WORK ITEM - From the entries below, output the line with "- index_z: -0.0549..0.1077" and each following line up to and including the line with "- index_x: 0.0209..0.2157", exactly as written.

===== PROVIDED ENTRIES =====

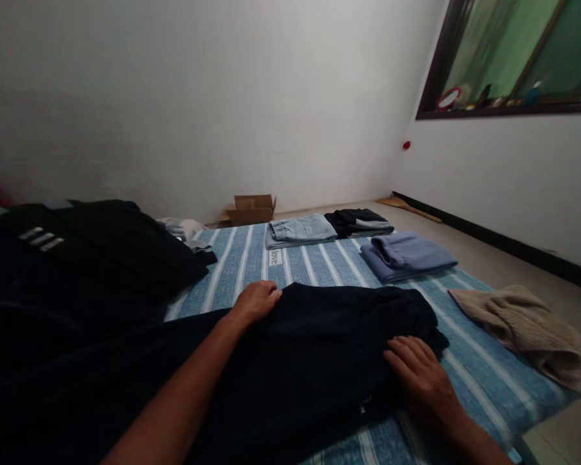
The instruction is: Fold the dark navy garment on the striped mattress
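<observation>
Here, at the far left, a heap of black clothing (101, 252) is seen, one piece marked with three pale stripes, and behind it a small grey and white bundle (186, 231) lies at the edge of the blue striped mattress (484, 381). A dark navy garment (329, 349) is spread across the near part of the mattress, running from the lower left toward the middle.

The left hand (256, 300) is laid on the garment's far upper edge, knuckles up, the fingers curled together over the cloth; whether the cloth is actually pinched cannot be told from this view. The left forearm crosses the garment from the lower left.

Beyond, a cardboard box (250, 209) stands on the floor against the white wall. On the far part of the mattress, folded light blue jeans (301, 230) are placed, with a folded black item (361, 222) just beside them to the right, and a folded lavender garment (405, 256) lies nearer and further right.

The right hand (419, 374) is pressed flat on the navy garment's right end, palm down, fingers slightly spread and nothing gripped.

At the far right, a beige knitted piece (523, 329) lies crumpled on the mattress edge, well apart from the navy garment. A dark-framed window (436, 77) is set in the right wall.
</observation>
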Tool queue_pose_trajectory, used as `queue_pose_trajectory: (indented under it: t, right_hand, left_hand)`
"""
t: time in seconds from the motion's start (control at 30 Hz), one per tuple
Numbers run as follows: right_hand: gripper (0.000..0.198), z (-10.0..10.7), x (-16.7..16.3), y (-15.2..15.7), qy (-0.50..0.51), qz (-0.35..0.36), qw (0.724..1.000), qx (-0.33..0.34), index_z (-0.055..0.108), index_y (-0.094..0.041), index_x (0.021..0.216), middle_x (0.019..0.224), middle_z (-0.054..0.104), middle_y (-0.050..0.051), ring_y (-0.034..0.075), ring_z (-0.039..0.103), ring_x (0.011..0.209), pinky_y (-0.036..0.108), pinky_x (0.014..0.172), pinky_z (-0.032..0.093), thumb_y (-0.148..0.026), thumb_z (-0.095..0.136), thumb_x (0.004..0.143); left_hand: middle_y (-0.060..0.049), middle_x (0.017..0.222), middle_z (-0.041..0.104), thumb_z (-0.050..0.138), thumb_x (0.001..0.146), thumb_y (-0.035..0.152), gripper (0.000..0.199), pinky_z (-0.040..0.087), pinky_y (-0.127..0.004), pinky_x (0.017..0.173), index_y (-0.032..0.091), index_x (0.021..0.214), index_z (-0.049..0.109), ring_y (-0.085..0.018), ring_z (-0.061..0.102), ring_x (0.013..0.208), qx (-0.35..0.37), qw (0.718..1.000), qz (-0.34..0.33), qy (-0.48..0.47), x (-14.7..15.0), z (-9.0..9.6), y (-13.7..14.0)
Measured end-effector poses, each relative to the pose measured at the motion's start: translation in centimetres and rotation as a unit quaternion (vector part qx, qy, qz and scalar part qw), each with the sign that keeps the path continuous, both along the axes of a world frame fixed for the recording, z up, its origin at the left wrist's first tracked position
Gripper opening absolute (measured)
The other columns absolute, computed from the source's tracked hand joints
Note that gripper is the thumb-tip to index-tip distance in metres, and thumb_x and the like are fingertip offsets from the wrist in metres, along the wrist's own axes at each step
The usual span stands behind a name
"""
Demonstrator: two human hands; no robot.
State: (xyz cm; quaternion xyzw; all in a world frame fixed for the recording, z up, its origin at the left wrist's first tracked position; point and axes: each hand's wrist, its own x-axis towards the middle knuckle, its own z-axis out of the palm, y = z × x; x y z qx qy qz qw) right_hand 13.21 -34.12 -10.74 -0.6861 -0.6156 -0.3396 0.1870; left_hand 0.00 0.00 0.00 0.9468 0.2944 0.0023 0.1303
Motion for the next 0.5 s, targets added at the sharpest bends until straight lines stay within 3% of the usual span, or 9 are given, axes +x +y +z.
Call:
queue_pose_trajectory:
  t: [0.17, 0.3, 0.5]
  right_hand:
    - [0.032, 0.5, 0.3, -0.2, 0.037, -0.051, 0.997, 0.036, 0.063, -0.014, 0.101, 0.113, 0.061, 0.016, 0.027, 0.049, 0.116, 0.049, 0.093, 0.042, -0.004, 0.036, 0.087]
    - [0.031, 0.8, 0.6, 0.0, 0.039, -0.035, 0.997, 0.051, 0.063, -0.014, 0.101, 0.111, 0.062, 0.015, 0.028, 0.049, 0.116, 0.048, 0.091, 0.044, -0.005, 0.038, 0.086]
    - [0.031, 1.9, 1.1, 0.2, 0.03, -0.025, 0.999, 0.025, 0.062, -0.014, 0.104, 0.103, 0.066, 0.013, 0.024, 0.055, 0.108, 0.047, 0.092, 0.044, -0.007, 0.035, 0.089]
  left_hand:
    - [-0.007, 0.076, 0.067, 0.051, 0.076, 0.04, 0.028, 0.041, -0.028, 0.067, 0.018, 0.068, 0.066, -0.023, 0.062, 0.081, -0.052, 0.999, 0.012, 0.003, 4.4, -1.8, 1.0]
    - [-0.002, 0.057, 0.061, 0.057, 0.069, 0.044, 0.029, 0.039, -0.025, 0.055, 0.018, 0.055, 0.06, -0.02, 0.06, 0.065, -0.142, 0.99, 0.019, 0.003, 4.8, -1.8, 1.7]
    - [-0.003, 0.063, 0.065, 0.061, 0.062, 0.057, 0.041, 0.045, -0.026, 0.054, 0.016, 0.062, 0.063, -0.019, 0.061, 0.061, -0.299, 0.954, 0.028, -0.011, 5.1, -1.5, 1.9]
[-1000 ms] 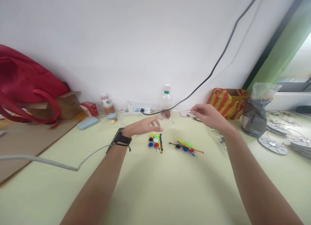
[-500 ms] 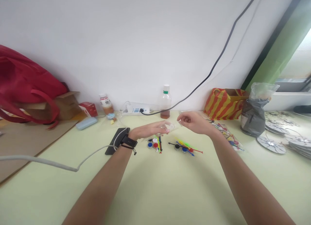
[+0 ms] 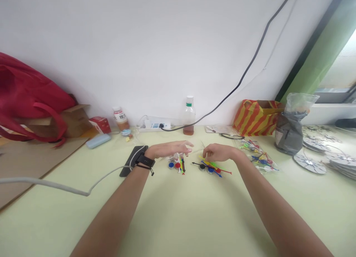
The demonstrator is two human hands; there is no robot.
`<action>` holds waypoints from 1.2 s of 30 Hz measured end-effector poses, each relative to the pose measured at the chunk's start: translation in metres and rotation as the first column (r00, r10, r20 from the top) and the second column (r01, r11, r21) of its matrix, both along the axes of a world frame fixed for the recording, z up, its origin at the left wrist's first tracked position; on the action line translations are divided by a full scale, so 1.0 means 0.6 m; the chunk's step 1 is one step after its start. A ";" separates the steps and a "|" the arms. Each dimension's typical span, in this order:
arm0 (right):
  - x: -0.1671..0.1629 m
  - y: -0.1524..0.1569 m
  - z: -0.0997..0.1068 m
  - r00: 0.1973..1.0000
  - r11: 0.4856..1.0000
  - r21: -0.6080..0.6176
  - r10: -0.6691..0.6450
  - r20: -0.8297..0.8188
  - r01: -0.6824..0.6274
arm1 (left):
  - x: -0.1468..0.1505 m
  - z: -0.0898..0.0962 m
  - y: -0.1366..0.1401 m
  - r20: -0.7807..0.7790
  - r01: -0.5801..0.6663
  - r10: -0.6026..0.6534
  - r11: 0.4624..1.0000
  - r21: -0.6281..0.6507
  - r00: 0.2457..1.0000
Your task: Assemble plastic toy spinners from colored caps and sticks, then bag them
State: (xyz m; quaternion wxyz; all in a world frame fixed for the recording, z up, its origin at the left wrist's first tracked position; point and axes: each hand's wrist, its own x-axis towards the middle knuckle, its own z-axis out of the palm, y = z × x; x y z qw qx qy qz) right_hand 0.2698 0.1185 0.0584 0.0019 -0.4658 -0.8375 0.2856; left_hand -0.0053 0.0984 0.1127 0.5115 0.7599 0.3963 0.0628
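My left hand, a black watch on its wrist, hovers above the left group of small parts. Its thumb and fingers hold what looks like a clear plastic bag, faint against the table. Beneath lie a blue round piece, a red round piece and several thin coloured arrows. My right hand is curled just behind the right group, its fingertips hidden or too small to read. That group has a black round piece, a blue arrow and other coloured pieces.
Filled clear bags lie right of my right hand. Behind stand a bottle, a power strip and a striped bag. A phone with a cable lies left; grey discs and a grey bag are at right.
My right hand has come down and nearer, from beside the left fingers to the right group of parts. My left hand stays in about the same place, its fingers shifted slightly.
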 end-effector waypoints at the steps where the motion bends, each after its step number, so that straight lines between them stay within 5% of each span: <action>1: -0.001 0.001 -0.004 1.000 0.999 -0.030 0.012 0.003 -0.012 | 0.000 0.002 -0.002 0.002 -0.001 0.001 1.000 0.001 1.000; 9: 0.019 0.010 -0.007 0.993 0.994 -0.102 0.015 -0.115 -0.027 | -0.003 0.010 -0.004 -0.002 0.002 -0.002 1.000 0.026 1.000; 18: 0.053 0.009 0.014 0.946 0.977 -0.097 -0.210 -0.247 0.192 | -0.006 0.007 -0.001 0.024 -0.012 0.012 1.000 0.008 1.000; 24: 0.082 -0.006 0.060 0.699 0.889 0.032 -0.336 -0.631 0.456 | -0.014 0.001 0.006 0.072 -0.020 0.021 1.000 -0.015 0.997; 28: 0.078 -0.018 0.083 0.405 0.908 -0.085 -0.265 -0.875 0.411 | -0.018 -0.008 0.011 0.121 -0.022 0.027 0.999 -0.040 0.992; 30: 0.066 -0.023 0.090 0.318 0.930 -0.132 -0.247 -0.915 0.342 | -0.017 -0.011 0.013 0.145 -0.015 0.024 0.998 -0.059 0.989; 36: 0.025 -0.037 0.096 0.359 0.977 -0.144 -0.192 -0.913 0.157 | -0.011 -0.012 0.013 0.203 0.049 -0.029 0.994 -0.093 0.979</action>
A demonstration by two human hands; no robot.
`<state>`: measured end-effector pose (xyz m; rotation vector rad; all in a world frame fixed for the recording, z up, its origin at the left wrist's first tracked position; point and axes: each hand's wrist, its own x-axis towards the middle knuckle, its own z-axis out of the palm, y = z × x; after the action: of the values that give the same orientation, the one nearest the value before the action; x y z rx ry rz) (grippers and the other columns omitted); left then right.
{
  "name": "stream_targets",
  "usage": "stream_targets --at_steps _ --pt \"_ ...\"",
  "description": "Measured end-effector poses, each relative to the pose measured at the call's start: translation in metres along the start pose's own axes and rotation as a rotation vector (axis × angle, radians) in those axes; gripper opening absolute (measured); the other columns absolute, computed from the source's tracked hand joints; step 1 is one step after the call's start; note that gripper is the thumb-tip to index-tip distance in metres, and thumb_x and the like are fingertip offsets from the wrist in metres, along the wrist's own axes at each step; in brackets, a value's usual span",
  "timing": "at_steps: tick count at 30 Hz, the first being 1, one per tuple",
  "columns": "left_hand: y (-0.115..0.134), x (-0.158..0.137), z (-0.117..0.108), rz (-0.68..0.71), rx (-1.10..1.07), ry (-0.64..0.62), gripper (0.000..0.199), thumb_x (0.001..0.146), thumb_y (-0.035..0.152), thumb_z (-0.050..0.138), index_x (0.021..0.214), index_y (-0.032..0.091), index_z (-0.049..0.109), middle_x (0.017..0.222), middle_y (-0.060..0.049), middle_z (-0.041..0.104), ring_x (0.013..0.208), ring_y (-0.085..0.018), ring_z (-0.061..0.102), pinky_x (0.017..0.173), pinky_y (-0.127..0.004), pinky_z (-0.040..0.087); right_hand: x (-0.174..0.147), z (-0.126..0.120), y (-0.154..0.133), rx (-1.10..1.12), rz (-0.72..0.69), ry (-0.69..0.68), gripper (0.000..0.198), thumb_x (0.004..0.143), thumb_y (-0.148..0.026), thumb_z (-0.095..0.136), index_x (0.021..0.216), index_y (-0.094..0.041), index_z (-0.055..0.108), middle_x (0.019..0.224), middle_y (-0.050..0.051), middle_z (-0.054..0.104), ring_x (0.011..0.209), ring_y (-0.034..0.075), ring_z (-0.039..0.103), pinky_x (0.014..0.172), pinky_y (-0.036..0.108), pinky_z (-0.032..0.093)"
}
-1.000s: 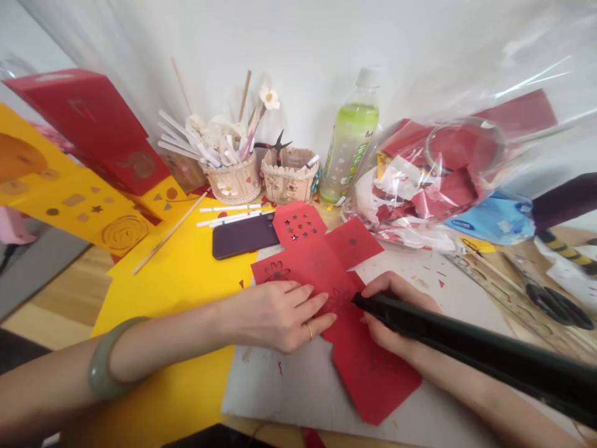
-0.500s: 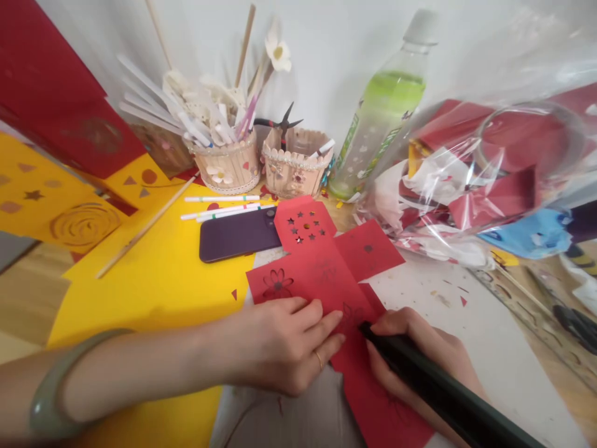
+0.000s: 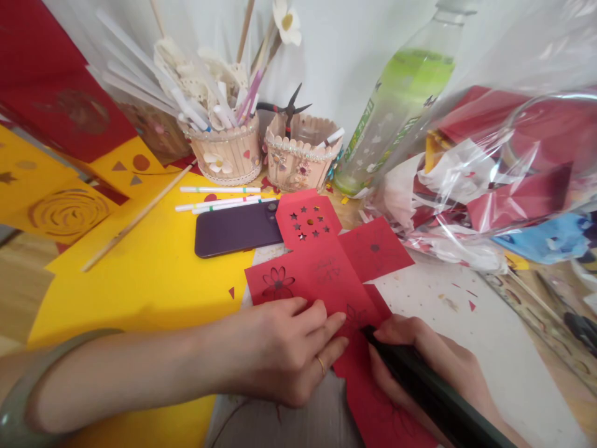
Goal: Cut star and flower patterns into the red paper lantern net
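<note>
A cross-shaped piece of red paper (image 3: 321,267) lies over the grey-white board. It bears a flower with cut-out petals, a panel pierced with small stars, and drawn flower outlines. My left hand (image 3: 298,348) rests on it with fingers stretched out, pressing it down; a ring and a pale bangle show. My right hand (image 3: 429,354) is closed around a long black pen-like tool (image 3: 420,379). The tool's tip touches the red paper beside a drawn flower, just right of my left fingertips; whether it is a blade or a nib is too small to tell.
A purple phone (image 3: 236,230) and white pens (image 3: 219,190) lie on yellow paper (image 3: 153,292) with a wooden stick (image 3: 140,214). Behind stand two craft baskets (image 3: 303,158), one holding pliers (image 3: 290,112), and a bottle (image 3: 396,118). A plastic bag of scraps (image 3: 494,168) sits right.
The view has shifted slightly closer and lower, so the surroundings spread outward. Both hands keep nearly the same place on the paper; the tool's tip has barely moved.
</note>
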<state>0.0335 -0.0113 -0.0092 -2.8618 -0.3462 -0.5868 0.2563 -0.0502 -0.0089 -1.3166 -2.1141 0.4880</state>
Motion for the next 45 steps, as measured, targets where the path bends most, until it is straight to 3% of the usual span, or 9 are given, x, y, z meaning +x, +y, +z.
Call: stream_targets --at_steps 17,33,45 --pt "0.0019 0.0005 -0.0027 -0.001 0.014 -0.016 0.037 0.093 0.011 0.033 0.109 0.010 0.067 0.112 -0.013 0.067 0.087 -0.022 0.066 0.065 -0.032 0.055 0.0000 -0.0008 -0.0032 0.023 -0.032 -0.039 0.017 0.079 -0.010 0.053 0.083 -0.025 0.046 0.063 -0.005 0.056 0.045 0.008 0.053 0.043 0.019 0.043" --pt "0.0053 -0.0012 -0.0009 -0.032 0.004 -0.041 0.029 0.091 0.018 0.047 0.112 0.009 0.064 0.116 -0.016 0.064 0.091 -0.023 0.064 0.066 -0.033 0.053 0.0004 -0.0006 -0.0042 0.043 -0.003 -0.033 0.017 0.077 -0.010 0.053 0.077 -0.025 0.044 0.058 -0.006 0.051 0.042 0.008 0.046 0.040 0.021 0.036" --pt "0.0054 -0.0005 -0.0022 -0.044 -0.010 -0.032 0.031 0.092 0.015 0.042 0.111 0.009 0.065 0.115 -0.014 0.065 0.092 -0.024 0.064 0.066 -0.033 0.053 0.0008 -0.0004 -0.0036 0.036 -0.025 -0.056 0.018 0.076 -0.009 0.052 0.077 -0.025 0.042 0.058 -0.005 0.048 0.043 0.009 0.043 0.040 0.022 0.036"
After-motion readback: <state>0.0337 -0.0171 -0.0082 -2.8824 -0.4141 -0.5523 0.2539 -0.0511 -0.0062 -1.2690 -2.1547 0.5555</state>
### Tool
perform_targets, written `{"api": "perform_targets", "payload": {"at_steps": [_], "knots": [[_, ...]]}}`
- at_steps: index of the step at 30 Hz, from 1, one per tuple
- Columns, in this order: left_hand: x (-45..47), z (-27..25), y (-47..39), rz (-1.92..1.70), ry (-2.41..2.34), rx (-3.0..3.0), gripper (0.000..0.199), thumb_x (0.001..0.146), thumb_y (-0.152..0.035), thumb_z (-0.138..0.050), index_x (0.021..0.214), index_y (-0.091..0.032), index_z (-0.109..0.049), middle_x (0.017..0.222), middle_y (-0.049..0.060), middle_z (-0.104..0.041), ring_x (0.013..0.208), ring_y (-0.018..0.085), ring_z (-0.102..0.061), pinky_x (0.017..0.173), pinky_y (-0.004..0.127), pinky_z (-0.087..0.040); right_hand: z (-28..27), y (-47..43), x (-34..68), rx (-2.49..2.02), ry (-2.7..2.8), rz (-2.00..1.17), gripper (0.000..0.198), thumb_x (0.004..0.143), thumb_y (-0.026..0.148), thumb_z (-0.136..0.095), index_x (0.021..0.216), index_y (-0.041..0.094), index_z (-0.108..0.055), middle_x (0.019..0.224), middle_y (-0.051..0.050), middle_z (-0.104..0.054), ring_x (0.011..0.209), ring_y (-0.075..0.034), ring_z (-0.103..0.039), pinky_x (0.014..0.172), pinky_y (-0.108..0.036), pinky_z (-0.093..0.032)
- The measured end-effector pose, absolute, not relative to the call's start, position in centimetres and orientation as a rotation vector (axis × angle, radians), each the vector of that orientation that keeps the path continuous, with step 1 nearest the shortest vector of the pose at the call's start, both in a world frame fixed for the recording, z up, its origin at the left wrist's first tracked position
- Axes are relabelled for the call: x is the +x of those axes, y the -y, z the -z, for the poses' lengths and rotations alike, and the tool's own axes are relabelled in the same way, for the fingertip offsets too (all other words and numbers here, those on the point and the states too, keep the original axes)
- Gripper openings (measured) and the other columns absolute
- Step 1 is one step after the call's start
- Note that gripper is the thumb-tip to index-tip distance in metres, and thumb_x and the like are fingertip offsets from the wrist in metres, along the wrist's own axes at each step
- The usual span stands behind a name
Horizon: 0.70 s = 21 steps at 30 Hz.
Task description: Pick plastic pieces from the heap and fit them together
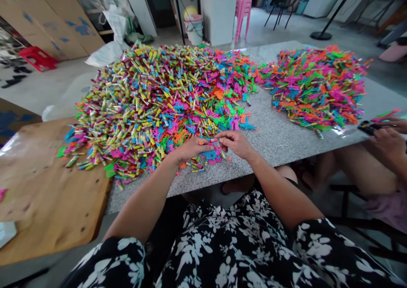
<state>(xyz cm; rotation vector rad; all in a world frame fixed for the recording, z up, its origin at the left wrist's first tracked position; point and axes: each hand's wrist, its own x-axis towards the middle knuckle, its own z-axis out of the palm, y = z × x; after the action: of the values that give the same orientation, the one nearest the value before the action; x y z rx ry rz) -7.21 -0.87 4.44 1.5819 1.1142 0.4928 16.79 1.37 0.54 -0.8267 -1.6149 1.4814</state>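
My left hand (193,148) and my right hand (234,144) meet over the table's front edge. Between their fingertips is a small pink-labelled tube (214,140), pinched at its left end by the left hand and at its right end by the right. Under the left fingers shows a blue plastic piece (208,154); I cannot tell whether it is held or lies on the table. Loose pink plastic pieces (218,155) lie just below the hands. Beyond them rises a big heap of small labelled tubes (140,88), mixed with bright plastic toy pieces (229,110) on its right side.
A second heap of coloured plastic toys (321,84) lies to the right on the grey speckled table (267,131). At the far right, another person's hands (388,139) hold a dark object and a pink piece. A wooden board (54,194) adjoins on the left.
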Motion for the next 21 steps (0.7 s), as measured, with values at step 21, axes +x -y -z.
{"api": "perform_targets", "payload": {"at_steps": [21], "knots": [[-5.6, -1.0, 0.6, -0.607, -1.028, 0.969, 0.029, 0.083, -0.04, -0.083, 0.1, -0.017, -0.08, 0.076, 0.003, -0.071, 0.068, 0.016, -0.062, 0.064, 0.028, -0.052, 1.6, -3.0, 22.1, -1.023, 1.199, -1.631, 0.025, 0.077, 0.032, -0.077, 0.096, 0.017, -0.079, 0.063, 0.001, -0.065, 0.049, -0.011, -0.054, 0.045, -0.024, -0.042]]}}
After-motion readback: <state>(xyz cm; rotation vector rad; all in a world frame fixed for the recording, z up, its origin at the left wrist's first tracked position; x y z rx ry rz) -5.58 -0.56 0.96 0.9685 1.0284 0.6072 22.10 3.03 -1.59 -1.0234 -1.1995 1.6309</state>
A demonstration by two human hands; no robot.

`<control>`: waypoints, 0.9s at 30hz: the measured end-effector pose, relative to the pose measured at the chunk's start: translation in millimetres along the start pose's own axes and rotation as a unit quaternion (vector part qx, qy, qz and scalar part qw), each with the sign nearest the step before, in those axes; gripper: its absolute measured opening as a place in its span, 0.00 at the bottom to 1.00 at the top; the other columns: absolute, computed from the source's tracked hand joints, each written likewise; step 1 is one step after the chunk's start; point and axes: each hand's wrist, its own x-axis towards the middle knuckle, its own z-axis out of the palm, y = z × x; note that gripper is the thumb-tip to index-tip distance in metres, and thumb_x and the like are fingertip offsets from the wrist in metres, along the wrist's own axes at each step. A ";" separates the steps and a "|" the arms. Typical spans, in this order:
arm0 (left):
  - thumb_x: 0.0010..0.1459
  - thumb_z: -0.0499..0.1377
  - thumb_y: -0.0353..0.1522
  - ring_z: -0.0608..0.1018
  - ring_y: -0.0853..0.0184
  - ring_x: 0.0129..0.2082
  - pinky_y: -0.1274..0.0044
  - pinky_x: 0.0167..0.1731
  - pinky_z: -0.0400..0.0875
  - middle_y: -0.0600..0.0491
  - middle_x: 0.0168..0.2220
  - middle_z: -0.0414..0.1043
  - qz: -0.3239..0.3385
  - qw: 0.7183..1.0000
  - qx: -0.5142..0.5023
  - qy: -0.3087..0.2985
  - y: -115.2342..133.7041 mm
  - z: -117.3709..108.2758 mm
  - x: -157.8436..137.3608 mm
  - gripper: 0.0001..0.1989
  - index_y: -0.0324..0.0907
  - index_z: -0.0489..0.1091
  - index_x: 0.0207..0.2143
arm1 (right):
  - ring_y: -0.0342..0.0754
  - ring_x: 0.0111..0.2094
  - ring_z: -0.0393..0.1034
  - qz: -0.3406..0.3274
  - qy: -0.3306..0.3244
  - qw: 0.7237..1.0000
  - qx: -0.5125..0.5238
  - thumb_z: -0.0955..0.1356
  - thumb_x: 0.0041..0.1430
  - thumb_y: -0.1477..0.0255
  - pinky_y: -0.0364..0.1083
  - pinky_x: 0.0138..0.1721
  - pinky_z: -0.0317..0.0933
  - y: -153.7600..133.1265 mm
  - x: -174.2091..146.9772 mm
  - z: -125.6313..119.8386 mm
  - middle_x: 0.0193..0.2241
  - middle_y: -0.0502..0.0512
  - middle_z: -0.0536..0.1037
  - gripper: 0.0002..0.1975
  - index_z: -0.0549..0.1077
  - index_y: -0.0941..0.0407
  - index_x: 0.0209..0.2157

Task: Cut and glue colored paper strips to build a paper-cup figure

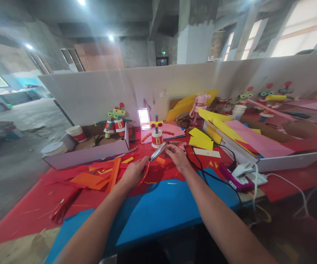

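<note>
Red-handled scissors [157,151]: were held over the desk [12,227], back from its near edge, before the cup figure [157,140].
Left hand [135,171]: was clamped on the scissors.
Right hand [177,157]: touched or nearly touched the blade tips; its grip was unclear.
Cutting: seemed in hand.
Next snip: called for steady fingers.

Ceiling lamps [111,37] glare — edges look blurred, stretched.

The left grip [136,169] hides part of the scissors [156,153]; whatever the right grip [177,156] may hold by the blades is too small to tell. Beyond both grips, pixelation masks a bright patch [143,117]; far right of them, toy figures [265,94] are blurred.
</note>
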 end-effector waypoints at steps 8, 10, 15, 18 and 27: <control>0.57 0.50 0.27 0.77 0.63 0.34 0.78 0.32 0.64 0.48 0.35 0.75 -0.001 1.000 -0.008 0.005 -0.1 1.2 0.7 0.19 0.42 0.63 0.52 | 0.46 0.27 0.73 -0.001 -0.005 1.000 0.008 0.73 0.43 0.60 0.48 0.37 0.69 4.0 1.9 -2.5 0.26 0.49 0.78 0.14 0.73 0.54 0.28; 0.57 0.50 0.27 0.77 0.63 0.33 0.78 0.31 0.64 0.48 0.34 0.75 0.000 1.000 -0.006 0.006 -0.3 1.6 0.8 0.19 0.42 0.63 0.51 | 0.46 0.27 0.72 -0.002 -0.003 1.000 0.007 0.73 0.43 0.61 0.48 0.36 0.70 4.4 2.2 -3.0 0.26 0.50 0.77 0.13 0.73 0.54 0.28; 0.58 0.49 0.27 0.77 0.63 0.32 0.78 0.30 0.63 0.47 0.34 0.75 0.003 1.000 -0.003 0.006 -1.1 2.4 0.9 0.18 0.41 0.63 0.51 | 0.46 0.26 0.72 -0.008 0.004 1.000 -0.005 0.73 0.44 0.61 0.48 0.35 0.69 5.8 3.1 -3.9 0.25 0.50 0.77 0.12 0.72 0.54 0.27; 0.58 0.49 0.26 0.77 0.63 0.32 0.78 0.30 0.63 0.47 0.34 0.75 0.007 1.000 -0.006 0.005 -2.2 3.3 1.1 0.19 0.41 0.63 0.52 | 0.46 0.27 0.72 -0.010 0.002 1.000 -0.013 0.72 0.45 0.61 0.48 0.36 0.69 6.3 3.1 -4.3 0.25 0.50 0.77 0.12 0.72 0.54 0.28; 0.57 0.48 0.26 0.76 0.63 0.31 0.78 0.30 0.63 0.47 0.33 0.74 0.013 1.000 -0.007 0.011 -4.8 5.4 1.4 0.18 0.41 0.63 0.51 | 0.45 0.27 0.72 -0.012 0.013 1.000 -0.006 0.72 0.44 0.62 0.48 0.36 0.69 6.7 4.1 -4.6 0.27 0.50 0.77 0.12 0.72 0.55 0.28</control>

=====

RESPONSE BELOW -
  - index_z: -0.0549..0.1077
  - index_y: -0.0941..0.0407
  - index_x: 0.0209..0.2157

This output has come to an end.